> _Goal of the exercise_
Copy every record exactly, and keep the pictures out.

> _Material for the task_
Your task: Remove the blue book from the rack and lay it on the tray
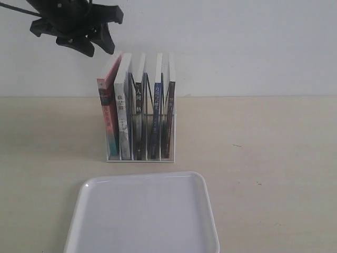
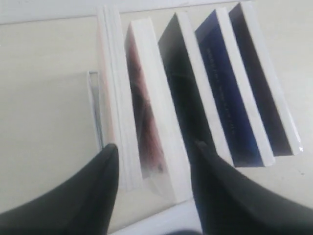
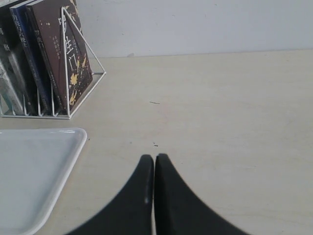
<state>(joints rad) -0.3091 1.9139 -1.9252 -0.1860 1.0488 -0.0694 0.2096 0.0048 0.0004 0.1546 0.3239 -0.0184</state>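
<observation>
Tray point(image 1: 142, 174) sits near; my left gripper point(image 1: 98, 49) hangs wide open, and I should line it over the blue book point(image 1: 156, 113).

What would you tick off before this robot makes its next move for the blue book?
1. Left gripper open: ok.
2. Left gripper lined up over the blue book: not ok; its fingers straddle other books further along the rack.
3. The blue book standing in its slot, top edge exposed: ok.
4. Room beside it for a finger: cannot tell.
5. Tray free to receive it: ok, nothing shows on it.
6. Right gripper clear of rack and tray: ok, shut over the bare table.
</observation>
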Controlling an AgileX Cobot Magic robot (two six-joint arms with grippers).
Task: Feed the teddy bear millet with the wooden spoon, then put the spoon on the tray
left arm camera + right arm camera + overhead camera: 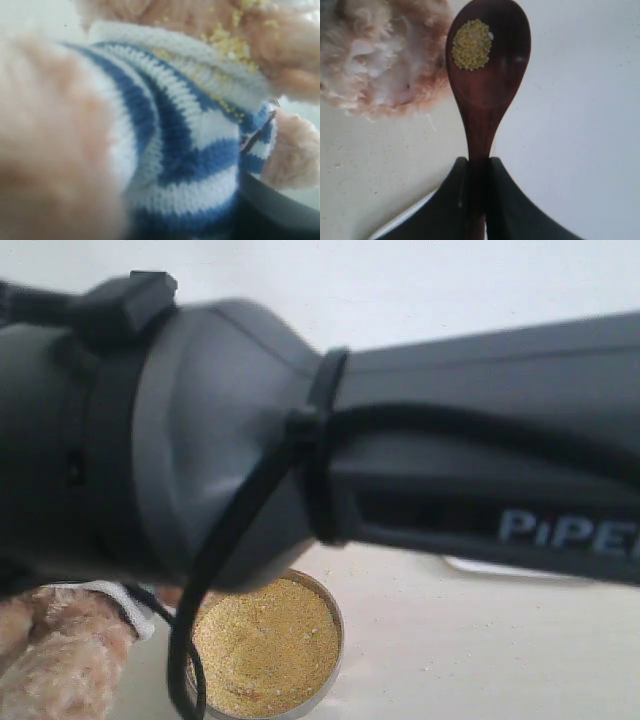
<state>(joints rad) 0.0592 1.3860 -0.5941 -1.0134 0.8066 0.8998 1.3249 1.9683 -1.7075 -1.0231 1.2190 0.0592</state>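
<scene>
Wooden spoon [487, 75] handle pinched in nearly closed right gripper [476, 164].

Overhead: a dark robot arm [300, 440] stretches left to right above the surface [480, 650] and shuts off everything behind it.
Cable: a black cable [185, 660] loops down from that arm over the bowl's left rim.
Near left: the teddy bear [50, 660] fills the corner beside the metal bowl [335, 625] of millet [265, 645]. The cable hangs in the narrow gap between them.
Near right: bare surface with only loose grains, open under the arm.
Spoon: the wooden spoon [487, 75], clamped in the right jaws, has bear fur on one side and bare surface on the other.
Left arm's wrist: the bear's striped shirt crowds in close, leaving no clear room.
</scene>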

> _Written answer_
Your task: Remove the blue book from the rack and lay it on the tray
<state>(joints rad) -0.3091 1.9139 -1.9252 -0.1860 1.0488 -0.0694 0.2096 0.0048 0.0004 0.1546 0.3239 -0.0184</state>
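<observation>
Tray point(image 1: 142, 174) sits near; my left gripper point(image 1: 98, 49) hangs wide open, and I should line it over the blue book point(image 1: 156, 113).

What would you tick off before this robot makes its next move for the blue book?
1. Left gripper open: ok.
2. Left gripper lined up over the blue book: not ok; its fingers straddle other books further along the rack.
3. The blue book standing in its slot, top edge exposed: ok.
4. Room beside it for a finger: cannot tell.
5. Tray free to receive it: ok, nothing shows on it.
6. Right gripper clear of rack and tray: ok, shut over the bare table.
</observation>
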Controlling an AgileX Cobot Magic robot (two six-joint arms with grippers).
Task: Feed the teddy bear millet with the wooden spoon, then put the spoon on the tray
left arm camera + right arm camera + overhead camera: 
<state>(joints rad) 0.0592 1.3860 -0.5941 -1.0134 0.8066 0.8998 1.3249 1.9683 -1.7075 -1.0231 1.2190 0.0592</state>
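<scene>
Wooden spoon [487, 75] handle pinched in nearly closed right gripper [476, 164].

Overhead: a dark robot arm [300, 440] stretches left to right above the surface [480, 650] and shuts off everything behind it.
Cable: a black cable [185, 660] loops down from that arm over the bowl's left rim.
Near left: the teddy bear [50, 660] fills the corner beside the metal bowl [335, 625] of millet [265, 645]. The cable hangs in the narrow gap between them.
Near right: bare surface with only loose grains, open under the arm.
Spoon: the wooden spoon [487, 75], clamped in the right jaws, has bear fur on one side and bare surface on the other.
Left arm's wrist: the bear's striped shirt crowds in close, leaving no clear room.
</scene>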

This output contains the full answer.